Короче, в железнодорожном тупике полустанка оказался целый «Клондайк» — многие десятки тонн пока ещё бесхозного железа. Вот только, толку из него нет — от слова «вообще»: вся мелочь уже была давно растащена местными (с «американского» паровоза, скручено всё — что скручивается и, отломано всё — что отламывается), а крупногабаритные куски металла — без специального оборудования не пустишь в дело.

Чувствую себя, как один персонаж древнегреческих мифов — за жадность приговорённый ихними богами к следующему виду наказания: стоит он по горло в воде — а над ним ветки с висящими сочными плодами… Но, не напиться, не поесть он не может — из-за недоразвитой технологии!

Например, те же изношенные рельсы — это высококачественная, износостойкая сталь… Но, чем от неё хотя бы кусок отрубить — чтоб потом в сельской кузне перековать в что-нибудь полезное, что можно с выгодой для себя продать: в топор, лопату или хотя бы обыкновенный нож?

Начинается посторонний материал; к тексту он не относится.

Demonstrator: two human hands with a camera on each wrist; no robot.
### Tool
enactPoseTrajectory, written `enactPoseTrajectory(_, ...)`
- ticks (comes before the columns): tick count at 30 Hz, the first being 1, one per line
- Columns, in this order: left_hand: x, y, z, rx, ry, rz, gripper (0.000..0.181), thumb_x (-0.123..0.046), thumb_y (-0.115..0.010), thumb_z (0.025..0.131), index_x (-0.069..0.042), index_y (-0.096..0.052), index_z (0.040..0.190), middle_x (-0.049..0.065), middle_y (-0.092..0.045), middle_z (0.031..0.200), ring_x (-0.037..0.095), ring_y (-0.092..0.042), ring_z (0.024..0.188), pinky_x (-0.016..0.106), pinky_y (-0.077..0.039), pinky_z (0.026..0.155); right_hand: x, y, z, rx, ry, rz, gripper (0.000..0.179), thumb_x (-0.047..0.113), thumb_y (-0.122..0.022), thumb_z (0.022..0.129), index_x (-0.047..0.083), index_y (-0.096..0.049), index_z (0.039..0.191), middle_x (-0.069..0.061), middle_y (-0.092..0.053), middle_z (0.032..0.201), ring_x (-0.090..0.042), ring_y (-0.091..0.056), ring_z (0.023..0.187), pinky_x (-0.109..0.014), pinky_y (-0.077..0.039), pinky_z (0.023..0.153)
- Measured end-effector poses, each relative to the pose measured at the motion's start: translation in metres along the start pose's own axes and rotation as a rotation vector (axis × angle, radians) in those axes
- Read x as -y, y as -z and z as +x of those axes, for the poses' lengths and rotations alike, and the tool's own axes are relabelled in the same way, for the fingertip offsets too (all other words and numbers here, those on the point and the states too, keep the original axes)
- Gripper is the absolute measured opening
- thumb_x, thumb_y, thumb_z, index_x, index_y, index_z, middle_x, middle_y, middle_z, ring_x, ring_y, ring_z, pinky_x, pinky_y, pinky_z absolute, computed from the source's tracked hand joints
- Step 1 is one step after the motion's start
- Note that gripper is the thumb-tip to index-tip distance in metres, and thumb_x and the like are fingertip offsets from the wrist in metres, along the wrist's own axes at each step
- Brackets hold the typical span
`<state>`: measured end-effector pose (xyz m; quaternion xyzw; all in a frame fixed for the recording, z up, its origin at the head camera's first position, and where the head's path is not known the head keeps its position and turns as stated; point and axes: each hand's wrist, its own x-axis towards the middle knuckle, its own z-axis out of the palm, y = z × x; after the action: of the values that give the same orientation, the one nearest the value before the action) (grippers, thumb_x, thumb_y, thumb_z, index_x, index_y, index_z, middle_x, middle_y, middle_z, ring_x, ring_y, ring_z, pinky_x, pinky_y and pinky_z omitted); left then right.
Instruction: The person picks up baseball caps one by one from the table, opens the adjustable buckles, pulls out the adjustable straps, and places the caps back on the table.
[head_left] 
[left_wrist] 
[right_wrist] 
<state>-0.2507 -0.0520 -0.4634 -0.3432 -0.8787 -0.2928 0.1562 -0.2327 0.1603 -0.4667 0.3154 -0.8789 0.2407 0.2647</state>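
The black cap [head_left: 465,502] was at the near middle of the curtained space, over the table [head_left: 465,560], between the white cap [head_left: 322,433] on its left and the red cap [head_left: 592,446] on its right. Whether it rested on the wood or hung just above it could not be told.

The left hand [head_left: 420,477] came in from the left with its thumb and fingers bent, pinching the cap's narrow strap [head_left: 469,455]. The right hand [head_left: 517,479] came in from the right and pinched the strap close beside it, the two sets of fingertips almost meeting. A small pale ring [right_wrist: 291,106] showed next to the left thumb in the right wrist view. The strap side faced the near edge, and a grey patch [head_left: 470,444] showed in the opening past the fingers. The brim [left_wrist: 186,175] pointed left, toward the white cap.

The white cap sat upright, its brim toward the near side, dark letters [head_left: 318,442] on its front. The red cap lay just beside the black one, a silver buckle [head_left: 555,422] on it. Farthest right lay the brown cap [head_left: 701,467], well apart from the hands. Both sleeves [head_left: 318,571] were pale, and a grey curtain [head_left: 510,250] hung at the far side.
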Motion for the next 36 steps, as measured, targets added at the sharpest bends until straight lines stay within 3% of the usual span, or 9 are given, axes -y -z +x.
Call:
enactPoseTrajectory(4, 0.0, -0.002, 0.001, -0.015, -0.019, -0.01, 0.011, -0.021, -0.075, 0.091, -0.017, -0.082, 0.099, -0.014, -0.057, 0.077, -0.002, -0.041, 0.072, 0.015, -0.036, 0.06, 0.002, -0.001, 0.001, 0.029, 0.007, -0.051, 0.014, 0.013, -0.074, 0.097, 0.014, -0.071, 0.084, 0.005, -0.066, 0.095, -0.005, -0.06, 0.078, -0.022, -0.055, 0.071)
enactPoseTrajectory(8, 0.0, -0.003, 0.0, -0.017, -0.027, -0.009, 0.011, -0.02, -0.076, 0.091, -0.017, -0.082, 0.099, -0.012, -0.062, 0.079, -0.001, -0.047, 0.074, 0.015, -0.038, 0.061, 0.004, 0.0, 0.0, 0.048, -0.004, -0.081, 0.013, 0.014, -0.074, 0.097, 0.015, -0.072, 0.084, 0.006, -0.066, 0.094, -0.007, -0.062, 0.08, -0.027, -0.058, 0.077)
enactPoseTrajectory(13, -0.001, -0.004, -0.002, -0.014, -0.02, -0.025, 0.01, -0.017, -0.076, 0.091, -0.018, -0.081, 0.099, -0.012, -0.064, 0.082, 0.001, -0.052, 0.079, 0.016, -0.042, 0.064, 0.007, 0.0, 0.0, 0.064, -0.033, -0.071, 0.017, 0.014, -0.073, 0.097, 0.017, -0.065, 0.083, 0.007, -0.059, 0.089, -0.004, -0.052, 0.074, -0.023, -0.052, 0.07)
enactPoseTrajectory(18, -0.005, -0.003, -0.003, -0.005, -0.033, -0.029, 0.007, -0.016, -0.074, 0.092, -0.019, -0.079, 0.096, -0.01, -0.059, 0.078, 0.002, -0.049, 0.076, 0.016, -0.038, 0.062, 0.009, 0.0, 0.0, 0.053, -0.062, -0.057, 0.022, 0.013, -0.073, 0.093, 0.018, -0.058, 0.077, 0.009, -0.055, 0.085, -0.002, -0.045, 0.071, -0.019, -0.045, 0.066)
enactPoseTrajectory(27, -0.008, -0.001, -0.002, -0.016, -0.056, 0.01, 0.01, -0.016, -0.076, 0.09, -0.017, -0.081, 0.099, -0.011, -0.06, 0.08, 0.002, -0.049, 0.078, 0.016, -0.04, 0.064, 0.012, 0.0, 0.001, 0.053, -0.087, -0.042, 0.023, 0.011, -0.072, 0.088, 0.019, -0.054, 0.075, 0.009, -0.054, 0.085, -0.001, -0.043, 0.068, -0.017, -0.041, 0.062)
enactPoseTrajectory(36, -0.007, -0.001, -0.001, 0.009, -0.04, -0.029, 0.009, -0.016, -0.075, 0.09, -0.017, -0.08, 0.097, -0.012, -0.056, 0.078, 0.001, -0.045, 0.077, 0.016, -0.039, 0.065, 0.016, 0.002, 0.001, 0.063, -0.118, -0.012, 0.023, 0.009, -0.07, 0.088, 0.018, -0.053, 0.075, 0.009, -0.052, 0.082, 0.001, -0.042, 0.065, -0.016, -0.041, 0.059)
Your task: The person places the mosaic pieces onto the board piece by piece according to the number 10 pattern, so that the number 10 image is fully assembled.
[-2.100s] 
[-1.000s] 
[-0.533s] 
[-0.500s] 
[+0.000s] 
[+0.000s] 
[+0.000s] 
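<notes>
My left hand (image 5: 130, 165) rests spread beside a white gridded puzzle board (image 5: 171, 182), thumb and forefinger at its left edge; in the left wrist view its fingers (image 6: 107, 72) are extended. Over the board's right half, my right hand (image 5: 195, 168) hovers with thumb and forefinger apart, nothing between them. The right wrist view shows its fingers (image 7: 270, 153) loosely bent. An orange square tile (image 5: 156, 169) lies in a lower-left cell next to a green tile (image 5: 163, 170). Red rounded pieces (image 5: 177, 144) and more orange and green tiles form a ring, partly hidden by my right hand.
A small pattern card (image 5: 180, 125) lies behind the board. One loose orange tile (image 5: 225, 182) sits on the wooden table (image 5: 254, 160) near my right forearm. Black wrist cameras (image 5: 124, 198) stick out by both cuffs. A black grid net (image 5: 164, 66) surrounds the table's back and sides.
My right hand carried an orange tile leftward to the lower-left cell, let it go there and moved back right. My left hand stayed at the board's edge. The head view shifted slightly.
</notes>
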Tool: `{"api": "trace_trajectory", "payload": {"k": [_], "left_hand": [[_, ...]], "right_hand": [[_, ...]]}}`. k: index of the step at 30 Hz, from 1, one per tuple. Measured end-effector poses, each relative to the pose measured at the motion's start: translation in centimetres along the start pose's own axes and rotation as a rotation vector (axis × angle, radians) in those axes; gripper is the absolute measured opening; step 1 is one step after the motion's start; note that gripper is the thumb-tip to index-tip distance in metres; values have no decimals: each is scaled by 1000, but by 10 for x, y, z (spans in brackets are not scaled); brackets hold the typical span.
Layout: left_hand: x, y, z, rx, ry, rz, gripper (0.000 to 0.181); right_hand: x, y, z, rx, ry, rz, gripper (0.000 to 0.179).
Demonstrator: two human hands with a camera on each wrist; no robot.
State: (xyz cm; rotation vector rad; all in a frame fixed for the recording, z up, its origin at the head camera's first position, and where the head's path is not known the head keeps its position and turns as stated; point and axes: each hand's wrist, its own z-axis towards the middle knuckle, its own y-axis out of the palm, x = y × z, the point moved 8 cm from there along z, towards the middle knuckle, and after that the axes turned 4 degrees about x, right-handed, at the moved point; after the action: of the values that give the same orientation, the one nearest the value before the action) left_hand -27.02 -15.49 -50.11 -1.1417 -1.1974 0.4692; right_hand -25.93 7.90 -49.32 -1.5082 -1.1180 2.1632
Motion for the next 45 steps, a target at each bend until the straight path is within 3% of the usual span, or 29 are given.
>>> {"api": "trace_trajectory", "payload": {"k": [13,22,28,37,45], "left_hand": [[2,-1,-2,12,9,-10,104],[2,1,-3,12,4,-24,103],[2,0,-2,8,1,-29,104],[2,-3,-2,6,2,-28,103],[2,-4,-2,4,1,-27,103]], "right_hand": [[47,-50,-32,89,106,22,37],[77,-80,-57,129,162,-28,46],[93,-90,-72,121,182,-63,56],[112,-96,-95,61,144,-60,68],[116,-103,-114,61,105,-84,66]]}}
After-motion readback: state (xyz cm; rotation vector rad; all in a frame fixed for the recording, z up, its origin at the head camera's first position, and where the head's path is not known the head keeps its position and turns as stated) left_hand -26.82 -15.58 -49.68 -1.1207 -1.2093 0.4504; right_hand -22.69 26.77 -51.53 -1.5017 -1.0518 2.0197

Ни автогена, ни хотя бы болгарки.

Я стоял, смотрел на всё это богатство и мысленно рвал на собственной попе волоса — сожалея, что вместе со мной в будущее не попал мой инструмент из гаража… Вместе с самим гаражом… Вместе с моим «Крузаком»… Вместе со всем моим двухэтажным уютным домиком с подвалом и мансардой… Вместе с моей «бабушкой»…

Вместе с моей — вмиг помолодевшей Королевой!


После обхода и изучения ништяков на подотчётных мне объектах, зашли с Чеботарёвым к начальнику станции. Познакомились с этим угрюмым стариканом, практически молча попили с ним отвратительного «спитого» чаю с гомеопатическими дозами постного сахарина… Зашли к телеграфисту и, довольно долго пробыли там, под уже «пустой» кипяток болтая о всяких пустяках с этим — уж больно словоохотливым тридцатилетним чувачком в студенческой тужурке.

В этом же здании находилась и моя «контора», то бишь — канцелярия Особого Вооружённого Отряда, где я и провёл в полном одиночестве следующие два часа — изучая и систематизируя по отдельным папкам документацию, в основном — личные дела своих подчинённых.

Ничего особенного я не нарыл, бухгалтерии здесь не было — деньги за службу бойцы получали через кассу НКВД…

* * *

Ну, что? Пора закругляться и как-то добираться до Ульяновки — чтоб после обеда заняться «Французом»? Конечно! Однако сперва, надо расставить все точки над «ё».

Недолго поискав, нашёл своего зама — комвзвода ОВО Чеботарёва и, пригласив того в кабинет, без всяких экивоков спрашиваю:

— А теперь может расскажешь мне, товарищ Чеботарёв, про то — о чём мне знать, вроде бы и не обязательно… Но про что я сам могу — чисто случайно, или ещё как, узнать?

Вижу — менжуется, тогда заговорщически подмигнув, подбодрил:

— Чисто, для того — чтобы не было меж нами недоразумений в дальнейшем… Чтоб наша служба текла гладко да ровно и казалась нам обоим мёдом… Смекаешь, товарищ комвзвода?